This is not an argument for denying these children access to community
education. It is an argument for changing the location of the children.
AFUW submits that
Australia is failing to meet the requirement of the Convention to provide
for the educational rights of child asylum seekers. It believes that this
failure, along with the failure to meet other rights protected under the
Convention, is an inevitable consequence of the policy of mandatory detention
and of policy implementation that involves the imposition of punitive
conditions, often involving isolation and undue prolongation of the period
required for processing refugee claims.
It therefore makes
the following recommendations
Recommendations
1. That Australia
honour its obligations under the Convention on the Rights of the Child
to use detention of child asylum seekers arriving in Australia without
authorisation as a method of last resort, not as mandatory;
2. That this policy
be extended to family groups arriving with children;
3. That the norm
for all asylum seekers should be release, as soon as possible, into local
communities, or at the very least a system of Open Detention such as proposed
in the Alternative Detention Model published by the Refugee Council of
Australia;
4. That any period
of that detention necessary for health screening and the establishment
of refugee status not exceed three months;
5. That detention
centres not be maintained in remote localities such as Woomera and Port
Hedland,
6. Failing this recommendation,
that unaccompanied minors and family groups with children not be placed
in such detention centres;
7. That Australia
honour its obligation under Article 28 of the Convention on the Rights
of the Child to provide child asylum seekers with an education which is
both comparable in quality with that provided to Australian children and
cognisant of the special needs of refugee children for support services
such as special language skilling and counselling for emotional or behavioural
problems resulting from traumatic experiences in their past history;
8. That wherever
possible the education of child asylum seekers take place within local
schools which have been adequately resourced to meet any special needs.

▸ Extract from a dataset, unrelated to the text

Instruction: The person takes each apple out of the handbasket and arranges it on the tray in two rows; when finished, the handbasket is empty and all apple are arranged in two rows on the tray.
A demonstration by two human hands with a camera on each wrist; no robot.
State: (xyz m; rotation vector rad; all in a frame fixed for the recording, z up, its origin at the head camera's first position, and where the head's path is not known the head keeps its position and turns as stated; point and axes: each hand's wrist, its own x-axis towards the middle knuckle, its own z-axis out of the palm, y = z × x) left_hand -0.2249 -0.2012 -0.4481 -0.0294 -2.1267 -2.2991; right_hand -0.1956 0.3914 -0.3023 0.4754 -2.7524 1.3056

Such resourcing may need to include special programs to educate Australian
schoolchildren in refugee issues and cultural diversity.
9. That where children
are present in detention centres and unable to access local schools educational
programs be available to them which are comparable in curriculum design
and in delivery to those enjoyed by Australian children
10. That the delivery
of educational programs for children in detention be monitored regularly
by a panel of suitably qualified education experts and that the reports
of such panels be published in a form accessible to the general public.
Signed:
(Dr) Jennifer Strauss
President, Australian Federation of University Women Inc.
14 March 2002
Appendices
Letter of 17 December, 2000, to the Hon. Philip Ruddock, Minister for
Immigration
of 23 February 2001 to the Minister for Immigration and others
Appendix One:
Documents illustrating the position of the Australian Federation of University
Women on the treatment of asylum seekers.
Letter of 17 December, 2000, to the Hon. Philip Ruddock, Minister for
Immigration
Dear Mr Ruddock,
I write to express
the mounting concern of my organisation about the conditions imposed upon
asylum seekers held under mandatory detention at Woomera, Port Hedland
Curtin and Maribyrnong. This concern is, I assure you, not simply a reaction
to the more alarming allegations of abuses of human rights that have appeared
recently in the media. There has in fact been for some time a growing
a body of very reasonable and carefully expressed press material that
addresses the fundamental human rights issue that these people, many of
them fleeing from appallingly oppressive regimes, are effectively imprisoned
in Australia. Imprisoned moreover for prolonged periods in remote places
under harsh physical and psychological conditions which, I believe, Australians
would not tolerate for our own citizens who have actually been convicted
by due process of criminal offences.
As an example of
such reasoned and principled objections to the current treatment of asylum
seekers, I would draw your attention to the enclosed article by Professor
Tay, President of the Human Rights and Equal Opportunity Commission. I
would also point out that public concern at reports of abuses in these
detention centres is exacerbated by the general refusal to open them to
public scrutiny. This does not only extend to resisting visits by external
UN committees. There seems to be an unreasonable delay in publishing the
report of the Australian Commission's visits in 2000 to Woomera and Curtin,
and today in Melbourne we had the unedifying spectacle of the Maribyrnong
centre refusing to allow the press to witness Amnesty International giving
Christmas presents to the children imprisoned there.
According to the
report of this incident there are some two hundred children currently
in detention at the various centres-and of course a number of children
now in the Australian community who had to spend an unconscionable time
in detention before their parents were accepted as meeting the very stringent
criteria for being accepted as a refugee. This is a situation so appalling
that I find it hard to believe: I would be grateful therefore if you could
provide me with accurate figures of the number of children currently held
in all detention centres.
It is particularly
the situation of women and children that calls for urgent remedial action.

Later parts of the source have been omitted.